Work request ▸ The whole listing that follows, pictures excepted, should be printed again exactly as given.

-- Supplied data follows --

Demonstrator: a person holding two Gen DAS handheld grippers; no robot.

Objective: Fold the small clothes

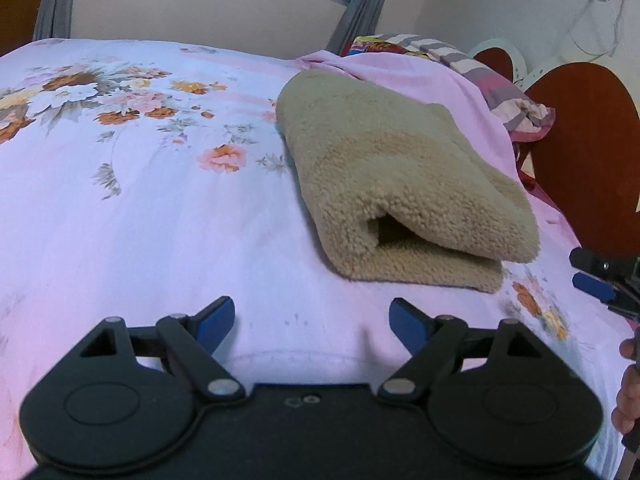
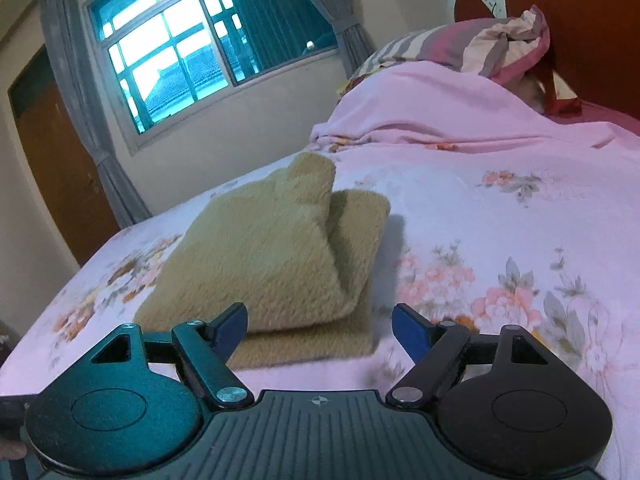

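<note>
**Both tongs wide and empty beside the folded fleece**

Both tongs stand wide apart with nothing between them: our left gripper hangs over bare sheet, our right gripper sits just short of the cloth's near edge.

We see the tan fleece garment lying folded in layers on the floral bedsheet. In the left view it lies ahead and to the right of the fingers, apart from them. In the right view its near edge shows just behind the left blue pad; whether they touch we cannot tell.

Beyond the garment a pink blanket is heaped over a mound, with a striped pillow against the red-brown headboard. A barred window with grey curtains sits in the pale wall, a wooden door to its left.

At the left view's right edge the right gripper and part of a hand are cut off. What the blanket covers we cannot make out.
</note>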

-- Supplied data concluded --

Your response ▸
Demonstrator: a person holding two Gen DAS handheld grippers; no robot.

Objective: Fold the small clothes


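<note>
**Both tongs wide and empty beside the folded fleece**

Both tongs stand wide apart with nothing between them: our left gripper hangs over bare sheet, our right gripper sits just short of the cloth's near edge.

We see the tan fleece garment lying folded in layers on the floral bedsheet. In the left view it lies ahead and to the right of the fingers, apart from them. In the right view its near edge shows just behind the left blue pad; whether they touch we cannot tell.

Beyond the garment a pink blanket is heaped over a mound, with a striped pillow against the red-brown headboard. A barred window with grey curtains sits in the pale wall, a wooden door to its left.

At the left view's right edge the right gripper and part of a hand are cut off. What the blanket covers we cannot make out.
</note>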

This finishes the answer.